Conventional interference lithography is used for generating small-area periodic sub-micro structures due to the limitation of the optical configuration. In the prior art, Andreas Gombert, et al. in Fraunhofer Institute use interference lithography to manufacture large-area periodic sub-micro structures, which is disclosed in “Large-area origination and replication of microstructures with optical functions,” SPIE Vol. 5454, pp. 129, 2004 and “Some application cases and related manufacturing techniques for optically functional microstructures on large areas,” Opt. Eng. 43 (11) 2525-2533, 2004. As shown in FIG. 1, a one-step exposure is used to manufacture periodic structures. The interference lithography system uses a laser 10 to generate a light beam 100, which is split by a beam splitter 11 and reflected by reflectors 12 to generate two coherent light beams 101 and 102. The coherent light beams 101 and 102 overlap on a substrate 14 with a photo-resist layer thereon after passing through lenses 13 to form an interference-patterned region.

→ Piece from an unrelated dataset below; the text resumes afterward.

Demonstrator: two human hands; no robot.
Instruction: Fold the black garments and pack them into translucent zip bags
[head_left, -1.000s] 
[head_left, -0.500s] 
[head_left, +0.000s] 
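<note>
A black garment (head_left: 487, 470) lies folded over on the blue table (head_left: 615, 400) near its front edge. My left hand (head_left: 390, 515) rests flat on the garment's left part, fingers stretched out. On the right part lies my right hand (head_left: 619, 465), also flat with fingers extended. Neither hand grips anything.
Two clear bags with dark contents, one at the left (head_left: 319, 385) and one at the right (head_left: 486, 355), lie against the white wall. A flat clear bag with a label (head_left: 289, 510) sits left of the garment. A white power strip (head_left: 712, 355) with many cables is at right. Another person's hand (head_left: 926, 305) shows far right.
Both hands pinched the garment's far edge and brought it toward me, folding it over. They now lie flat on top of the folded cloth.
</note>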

However, in FIG. 1, a large space is required for implementation because it takes a distance (21 meters as disclosed by Andreas Gombert, et al.) long enough for the spherical wave from the point light source to travel and expand to an approximate planar wave. Moreover, it takes a considerably long exposure time (for hours) to expose the photo-resist because the power per unit area decreases with the distance. Accordingly, the environment has to be precisely controlled during exposure to prevent disturbance; therefore the exposure conditions such as temperature gradient, airflow, humidity and mechanical vibration need to be stabilized.
Moreover, U.S. Pat. No. 6,882,477 discloses a method and system for interference lithography utilizing phase-locked scanning beams, wherein large-size periodic patterns are formed by partially overlapping sequential boustrophedonic scans of a Gaussian beam. However, in this method, high-precision positioning control is required and the process time is long. Moreover, since the light intensity profile is a Gaussian distribution, each of the overlapped regions has to occupy 60% of a previous scanning region so as to achieve pattern uniformity.
Furthermore, U.S. Patent Pub. No. 2007/0023692 discloses an interference lithography method, in which an alignment window is formed by exposing a photo-resist layer on a transparent substrate (such as a glass substrate or a quartz substrate) to form large-area interference patterns by overlapping sequential scans through an alignment means under the transparent substrate. However, since the light intensity profile is a circular Gaussian distribution, uniform exposure dosage is hard to achieve because the areas of overlapped regions after multi-exposure processing are varied. Moreover, selectivity in photo-resist materials is limited, and the use of the transparent substrate makes the method less compatible with the existing Si-based semiconductor industry.